-- Given material --
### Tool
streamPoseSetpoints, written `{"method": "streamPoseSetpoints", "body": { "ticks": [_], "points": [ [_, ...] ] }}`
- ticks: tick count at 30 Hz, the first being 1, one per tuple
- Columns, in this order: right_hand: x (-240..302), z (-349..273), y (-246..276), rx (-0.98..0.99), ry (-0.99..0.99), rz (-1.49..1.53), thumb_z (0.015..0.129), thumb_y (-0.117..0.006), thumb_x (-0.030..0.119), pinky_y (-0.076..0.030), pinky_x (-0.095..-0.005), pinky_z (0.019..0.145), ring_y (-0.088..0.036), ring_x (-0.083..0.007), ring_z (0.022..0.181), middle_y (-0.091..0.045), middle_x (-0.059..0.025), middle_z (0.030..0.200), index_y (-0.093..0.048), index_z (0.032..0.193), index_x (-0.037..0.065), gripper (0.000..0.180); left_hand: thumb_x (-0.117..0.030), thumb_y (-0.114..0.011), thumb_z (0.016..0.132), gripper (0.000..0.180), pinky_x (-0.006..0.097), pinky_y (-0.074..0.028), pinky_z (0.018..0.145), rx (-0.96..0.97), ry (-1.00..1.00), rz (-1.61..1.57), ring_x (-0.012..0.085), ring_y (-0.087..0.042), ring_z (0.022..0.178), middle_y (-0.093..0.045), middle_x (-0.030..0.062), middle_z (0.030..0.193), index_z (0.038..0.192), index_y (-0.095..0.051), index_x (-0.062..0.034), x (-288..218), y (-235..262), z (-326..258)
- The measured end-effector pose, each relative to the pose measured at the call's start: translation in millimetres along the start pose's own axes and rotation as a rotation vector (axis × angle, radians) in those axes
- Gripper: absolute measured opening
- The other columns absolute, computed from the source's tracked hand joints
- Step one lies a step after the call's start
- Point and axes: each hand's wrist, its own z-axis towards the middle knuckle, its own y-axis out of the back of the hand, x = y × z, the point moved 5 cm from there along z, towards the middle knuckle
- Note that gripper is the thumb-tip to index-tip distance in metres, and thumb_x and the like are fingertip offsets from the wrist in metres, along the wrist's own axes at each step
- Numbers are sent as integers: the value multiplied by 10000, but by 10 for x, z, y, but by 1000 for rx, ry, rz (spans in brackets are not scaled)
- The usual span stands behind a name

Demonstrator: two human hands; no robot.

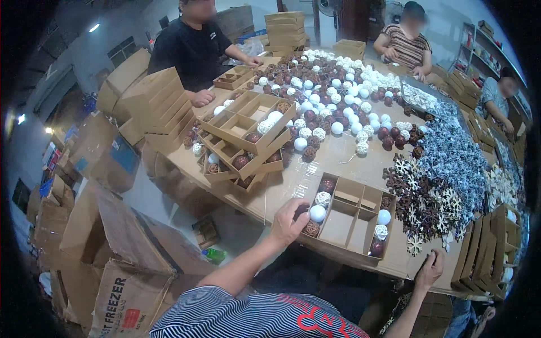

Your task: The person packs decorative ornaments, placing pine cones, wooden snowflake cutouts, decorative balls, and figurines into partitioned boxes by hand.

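A divided cardboard box (pixel 344 239) lies at the table's near edge. Red, white and woven brown balls fill its left and right end columns; the middle compartments hold no balls. My left hand (pixel 288 223) is closed at the box's left wall, thumb and forefinger curled by a smooth white ball (pixel 318 213) and a brown woven ball (pixel 311 228). To the right of the box, my right hand (pixel 430 271) hovers at the table edge with loosely bent fingers apart, and I see nothing in it. Closest to it are brown and white wooden snowflakes (pixel 420 217).
Stacked, partly filled boxes (pixel 242 127) stand left on the table (pixel 242 200). Loose balls (pixel 349 107) spread across its middle, and silvery-blue decorations (pixel 453 158) heap at the right. More boxes (pixel 484 253) lean at the near right. Three other people sit around the table.
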Motion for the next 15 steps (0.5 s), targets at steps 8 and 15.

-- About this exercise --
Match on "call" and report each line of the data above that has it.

-- Output for this task --
- The measured end-effector pose, each relative to the pose measured at the call's start: translation in millimetres along the start pose's own axes and rotation as a rotation vector (axis × angle, radians) in those axes
- Step one lies a step after the call's start

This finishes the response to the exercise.